[[ Extracted entries, beginning ]]

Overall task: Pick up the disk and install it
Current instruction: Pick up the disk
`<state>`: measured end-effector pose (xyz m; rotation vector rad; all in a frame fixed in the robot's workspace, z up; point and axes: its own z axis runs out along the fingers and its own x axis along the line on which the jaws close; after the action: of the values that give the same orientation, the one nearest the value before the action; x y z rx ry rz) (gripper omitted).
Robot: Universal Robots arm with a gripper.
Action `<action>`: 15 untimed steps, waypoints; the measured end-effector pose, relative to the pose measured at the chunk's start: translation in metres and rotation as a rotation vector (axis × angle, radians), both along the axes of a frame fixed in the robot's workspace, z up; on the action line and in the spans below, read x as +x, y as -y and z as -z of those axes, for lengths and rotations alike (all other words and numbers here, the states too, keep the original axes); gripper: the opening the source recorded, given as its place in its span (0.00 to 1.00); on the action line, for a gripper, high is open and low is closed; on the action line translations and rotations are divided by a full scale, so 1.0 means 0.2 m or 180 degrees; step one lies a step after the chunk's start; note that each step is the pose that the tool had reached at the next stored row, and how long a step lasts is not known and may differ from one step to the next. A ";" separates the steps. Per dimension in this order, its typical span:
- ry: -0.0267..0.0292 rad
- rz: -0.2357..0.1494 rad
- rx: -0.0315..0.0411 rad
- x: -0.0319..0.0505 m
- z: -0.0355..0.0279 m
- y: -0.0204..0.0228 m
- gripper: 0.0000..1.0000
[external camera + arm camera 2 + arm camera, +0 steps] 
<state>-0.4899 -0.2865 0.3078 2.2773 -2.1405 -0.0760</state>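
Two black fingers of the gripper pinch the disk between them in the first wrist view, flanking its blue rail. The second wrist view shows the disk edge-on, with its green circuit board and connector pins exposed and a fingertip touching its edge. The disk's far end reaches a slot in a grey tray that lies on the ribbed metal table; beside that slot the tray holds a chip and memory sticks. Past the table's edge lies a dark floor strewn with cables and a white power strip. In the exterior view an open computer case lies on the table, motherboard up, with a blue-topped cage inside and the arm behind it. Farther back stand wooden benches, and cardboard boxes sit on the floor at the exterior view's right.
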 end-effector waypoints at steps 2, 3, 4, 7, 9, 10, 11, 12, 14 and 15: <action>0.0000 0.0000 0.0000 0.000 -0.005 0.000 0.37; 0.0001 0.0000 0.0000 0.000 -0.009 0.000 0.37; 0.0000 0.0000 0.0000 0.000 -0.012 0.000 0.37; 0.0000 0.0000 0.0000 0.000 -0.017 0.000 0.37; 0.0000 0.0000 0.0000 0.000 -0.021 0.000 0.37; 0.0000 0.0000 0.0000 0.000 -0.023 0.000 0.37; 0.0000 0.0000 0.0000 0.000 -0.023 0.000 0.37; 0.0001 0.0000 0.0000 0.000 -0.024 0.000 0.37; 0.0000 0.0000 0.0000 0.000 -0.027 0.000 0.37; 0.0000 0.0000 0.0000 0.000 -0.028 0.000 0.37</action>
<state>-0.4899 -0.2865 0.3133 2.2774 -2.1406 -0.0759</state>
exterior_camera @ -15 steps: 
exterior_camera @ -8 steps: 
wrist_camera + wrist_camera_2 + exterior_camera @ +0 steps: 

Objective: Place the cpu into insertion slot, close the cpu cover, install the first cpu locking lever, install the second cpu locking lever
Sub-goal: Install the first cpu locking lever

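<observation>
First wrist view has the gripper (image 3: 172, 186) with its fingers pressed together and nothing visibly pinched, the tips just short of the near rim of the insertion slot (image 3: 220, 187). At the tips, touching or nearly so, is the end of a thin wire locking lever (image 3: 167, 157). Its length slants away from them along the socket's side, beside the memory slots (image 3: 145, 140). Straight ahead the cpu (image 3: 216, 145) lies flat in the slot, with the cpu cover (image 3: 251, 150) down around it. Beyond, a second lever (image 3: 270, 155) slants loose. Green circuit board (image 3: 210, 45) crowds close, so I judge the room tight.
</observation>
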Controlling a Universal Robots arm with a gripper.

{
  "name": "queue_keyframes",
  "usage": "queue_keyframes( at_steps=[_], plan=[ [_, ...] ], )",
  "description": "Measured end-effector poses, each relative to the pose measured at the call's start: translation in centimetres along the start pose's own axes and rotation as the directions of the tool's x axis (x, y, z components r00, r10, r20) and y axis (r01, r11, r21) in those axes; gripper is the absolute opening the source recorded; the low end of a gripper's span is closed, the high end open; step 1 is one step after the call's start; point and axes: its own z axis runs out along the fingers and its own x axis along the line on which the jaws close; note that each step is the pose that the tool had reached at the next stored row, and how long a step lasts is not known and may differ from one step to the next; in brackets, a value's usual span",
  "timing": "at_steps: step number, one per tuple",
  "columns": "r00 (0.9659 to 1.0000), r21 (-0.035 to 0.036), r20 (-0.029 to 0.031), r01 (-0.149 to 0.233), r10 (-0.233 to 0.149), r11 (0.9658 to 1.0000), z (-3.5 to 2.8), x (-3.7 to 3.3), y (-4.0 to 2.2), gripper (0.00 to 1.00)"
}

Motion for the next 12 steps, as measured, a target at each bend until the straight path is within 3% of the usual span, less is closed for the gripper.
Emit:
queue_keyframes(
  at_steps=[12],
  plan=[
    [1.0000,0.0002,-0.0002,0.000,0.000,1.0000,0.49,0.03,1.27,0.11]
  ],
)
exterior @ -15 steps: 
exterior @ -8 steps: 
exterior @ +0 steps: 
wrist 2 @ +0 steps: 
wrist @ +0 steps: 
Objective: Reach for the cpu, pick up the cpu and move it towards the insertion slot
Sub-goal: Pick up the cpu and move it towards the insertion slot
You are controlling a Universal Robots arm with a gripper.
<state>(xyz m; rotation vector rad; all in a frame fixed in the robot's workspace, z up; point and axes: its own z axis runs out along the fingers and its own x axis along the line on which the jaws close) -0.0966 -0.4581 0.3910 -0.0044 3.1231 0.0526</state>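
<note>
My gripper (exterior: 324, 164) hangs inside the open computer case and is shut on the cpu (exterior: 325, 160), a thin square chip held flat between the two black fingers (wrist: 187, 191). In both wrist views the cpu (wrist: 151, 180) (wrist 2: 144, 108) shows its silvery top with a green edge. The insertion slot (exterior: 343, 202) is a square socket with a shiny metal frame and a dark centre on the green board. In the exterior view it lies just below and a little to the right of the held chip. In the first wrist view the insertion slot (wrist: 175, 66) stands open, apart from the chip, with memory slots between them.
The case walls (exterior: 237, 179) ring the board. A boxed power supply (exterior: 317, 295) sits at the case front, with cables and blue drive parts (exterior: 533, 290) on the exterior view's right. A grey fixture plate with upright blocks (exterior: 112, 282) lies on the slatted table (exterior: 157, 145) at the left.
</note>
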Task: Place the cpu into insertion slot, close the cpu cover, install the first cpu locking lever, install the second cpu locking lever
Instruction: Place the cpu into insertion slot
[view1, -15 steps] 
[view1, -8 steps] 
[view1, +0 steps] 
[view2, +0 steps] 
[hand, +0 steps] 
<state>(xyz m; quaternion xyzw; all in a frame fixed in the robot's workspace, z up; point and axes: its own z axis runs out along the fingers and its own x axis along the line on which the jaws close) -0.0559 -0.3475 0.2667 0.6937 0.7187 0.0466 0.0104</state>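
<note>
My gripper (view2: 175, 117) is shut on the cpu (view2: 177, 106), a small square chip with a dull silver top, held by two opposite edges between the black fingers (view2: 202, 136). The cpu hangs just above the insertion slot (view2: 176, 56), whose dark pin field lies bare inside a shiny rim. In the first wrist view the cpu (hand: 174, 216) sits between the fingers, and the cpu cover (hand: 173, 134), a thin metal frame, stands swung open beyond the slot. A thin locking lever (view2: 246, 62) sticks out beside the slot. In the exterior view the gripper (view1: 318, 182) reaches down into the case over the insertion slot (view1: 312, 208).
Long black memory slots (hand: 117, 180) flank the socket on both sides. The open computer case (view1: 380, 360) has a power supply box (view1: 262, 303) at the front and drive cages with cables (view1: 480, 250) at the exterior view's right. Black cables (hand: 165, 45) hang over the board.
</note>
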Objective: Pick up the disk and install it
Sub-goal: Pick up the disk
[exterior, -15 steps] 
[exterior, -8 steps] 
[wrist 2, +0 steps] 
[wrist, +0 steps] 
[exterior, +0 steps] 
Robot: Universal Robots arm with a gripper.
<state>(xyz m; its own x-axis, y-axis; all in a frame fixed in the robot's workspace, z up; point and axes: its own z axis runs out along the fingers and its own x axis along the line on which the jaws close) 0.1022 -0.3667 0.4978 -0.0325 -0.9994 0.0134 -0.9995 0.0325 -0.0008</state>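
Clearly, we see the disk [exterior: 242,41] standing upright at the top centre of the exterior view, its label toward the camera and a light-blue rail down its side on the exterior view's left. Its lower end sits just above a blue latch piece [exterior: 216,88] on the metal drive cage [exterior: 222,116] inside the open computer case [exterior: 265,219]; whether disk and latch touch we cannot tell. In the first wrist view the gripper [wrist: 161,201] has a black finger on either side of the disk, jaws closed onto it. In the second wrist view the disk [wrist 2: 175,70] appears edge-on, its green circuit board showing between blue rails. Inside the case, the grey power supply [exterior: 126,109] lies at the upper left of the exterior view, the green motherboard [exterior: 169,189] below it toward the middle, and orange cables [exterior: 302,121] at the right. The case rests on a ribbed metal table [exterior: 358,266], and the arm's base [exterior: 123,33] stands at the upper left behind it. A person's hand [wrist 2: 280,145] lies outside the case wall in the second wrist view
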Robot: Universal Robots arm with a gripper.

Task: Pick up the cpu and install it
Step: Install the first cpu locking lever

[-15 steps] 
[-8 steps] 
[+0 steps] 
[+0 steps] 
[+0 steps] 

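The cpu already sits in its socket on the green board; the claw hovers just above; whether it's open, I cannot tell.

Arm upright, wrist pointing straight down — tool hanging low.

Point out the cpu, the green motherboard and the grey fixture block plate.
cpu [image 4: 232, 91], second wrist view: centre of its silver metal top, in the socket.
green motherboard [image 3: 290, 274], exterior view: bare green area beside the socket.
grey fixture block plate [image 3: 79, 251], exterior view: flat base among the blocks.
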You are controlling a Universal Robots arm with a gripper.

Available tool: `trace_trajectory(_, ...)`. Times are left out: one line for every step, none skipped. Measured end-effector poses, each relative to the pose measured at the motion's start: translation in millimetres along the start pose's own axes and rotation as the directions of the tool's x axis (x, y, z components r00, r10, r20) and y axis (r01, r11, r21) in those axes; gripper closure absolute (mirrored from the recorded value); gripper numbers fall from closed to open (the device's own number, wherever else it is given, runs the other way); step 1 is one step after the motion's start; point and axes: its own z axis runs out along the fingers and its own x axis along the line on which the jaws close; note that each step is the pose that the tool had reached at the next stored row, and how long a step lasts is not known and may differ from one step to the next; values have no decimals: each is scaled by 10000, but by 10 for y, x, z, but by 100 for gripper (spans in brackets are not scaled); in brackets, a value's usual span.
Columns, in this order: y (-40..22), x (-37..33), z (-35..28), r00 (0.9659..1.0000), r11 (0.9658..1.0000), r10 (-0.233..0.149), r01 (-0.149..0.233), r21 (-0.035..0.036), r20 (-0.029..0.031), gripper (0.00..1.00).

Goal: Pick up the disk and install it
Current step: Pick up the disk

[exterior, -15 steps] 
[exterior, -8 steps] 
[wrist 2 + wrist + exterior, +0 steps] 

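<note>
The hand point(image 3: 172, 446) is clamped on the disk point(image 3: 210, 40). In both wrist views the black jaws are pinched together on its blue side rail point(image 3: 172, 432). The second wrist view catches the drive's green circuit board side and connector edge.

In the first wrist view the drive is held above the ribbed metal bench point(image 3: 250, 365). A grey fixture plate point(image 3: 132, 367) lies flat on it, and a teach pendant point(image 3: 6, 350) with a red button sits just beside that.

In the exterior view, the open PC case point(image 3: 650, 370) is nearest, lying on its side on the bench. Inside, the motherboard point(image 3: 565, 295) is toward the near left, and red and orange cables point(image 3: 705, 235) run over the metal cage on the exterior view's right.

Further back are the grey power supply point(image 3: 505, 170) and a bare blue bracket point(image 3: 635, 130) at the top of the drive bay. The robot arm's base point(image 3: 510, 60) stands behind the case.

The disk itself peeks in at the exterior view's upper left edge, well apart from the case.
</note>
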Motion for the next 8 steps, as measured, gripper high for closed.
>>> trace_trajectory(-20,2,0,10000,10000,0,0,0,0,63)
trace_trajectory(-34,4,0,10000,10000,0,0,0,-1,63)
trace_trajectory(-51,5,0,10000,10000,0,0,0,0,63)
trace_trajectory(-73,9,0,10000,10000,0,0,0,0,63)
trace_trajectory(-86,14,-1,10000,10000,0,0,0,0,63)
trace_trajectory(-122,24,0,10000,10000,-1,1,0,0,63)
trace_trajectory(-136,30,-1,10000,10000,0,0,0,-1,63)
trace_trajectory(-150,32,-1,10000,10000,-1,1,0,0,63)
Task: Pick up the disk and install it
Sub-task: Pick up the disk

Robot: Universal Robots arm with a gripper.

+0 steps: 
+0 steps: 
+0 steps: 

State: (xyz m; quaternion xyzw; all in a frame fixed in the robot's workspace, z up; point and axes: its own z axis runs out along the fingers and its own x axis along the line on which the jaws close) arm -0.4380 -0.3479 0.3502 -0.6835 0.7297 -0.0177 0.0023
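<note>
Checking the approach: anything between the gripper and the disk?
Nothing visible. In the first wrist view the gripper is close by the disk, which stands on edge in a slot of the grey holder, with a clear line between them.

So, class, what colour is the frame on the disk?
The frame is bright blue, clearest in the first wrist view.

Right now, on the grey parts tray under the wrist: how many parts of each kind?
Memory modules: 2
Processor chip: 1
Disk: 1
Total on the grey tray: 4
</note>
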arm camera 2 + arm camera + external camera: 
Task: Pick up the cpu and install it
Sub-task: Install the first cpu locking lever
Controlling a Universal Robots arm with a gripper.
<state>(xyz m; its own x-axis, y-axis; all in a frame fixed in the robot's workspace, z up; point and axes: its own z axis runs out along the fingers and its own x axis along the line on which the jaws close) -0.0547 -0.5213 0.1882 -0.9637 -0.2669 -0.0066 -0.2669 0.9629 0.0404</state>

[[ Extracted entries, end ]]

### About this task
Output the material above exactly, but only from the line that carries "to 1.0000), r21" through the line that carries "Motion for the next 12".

### Answer for this exercise
  "columns": "r00 (0.9659 to 1.0000), r21 (-0.035 to 0.036), r20 (-0.029 to 0.031), r01 (-0.149 to 0.233), r10 (-0.233 to 0.149), r11 (0.9658 to 1.0000), z (-3.5 to 2.8), x (-3.7 to 3.3), y (-4.0 to 2.2), gripper (0.00 to 1.00)"
}

Motion for the next 12 steps, as measured, a target at each bend until the straight path is within 3% of the usual span, less is closed for the gripper.

What has been written completes the answer.